Pour Alain Duhamel, Le débat sur l’accueil des migrants est une occasion inespérée pour Marine Le Pen de réactiver le cauchemar des invasions barbares.
Une dangereuse illusion serait de croire que la bataille de l’opinion est d’ores et déjà gagnée, et que les Français ont définitivement choisi le camp de la main tendue plutôt que celui des poings fermés. La volte-face subite d’Angela Merkel risque, en effet, de brouiller lourdement le climat, et les contradictions européennes flagrantes peuvent remettre en cause les élans ou les choix des Français.
On peut même craindre que l’idéologie des frontières trouve un terrain beaucoup plus favorable que l’esprit des Lumières.
On avait vu dans ce décalage [entre la France et l’Allemagne] une sorte de parabole : une nation en bonne santé, dynamique et confiante en ses capacités, se disait prête à absorber par centaines de milliers ces immigrés fuyant la guerre, les persécutions ou la faim. En face, une autre nation, anxieuse et incertaine de son destin, refusait de s’ouvrir aux déshérités, classant désormais la générosité au-dessus de ses moyens.
Et puis, dans un deuxième temps, notamment sous le coup de l’émotion suscitée par la photo du corps d’un petit garçon syrien, mort sur une plage turque, l’opinion hexagonale semblait s’être retournée. […]
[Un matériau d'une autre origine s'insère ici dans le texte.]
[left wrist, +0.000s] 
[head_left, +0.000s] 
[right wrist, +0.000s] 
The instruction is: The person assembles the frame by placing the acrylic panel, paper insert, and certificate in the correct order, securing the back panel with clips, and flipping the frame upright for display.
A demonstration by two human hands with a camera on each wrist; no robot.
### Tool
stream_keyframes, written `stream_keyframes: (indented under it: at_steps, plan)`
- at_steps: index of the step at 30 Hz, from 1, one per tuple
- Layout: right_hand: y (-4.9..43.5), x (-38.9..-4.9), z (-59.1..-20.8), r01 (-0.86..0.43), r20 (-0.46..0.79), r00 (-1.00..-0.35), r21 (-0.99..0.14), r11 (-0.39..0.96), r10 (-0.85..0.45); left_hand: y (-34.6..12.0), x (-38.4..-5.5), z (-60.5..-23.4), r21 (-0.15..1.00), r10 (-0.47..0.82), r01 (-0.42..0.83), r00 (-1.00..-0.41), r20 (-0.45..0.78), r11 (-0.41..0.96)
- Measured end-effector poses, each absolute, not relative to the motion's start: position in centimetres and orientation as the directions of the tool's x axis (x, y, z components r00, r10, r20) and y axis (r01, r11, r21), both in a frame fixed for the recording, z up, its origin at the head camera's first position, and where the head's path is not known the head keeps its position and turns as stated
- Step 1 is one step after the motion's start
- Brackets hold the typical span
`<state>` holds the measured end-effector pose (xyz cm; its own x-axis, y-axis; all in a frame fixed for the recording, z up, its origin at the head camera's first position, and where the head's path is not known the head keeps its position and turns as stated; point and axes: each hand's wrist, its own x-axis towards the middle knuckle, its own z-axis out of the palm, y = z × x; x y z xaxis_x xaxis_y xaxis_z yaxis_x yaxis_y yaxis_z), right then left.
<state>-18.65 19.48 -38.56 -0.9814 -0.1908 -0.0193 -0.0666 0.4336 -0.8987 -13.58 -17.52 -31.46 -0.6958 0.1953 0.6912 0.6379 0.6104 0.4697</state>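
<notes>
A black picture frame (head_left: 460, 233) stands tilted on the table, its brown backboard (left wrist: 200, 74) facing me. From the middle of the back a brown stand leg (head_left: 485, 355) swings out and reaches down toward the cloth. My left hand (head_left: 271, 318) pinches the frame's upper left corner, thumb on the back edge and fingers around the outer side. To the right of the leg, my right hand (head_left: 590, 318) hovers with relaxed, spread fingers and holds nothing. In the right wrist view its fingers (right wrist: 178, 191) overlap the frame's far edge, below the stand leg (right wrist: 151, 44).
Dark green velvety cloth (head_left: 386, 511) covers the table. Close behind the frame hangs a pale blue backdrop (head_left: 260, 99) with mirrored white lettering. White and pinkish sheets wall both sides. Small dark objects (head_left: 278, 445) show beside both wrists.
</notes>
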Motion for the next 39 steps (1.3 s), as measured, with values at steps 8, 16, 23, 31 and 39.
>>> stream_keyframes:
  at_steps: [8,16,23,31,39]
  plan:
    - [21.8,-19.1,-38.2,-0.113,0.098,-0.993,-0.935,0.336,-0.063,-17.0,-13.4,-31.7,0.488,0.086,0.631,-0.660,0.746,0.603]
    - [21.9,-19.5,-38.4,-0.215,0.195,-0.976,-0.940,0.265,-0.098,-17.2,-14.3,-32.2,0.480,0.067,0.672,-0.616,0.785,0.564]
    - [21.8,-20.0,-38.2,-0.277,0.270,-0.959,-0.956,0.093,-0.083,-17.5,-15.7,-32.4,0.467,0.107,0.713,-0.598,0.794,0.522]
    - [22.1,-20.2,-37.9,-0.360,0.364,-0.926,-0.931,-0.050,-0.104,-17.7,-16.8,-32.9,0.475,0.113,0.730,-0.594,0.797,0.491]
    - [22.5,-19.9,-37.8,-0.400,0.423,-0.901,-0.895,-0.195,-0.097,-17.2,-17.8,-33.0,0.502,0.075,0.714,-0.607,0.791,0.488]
Marine Le Pen prétend claquemurer la France que le chef de l’Etat n’entrouvre qu’à l’espagnolette. L’une agite le cauchemar des invasions barbares, l’autre rêve de solidarité indolore. Tous deux n’ont en tête que la xénophobie, elle pour en faire une arme, lui pour trouver un bouclier. Elle tonitrue, il argumente. Passion contre raison, Chevauchée des Walkyries contre Clavecin bien tempéré.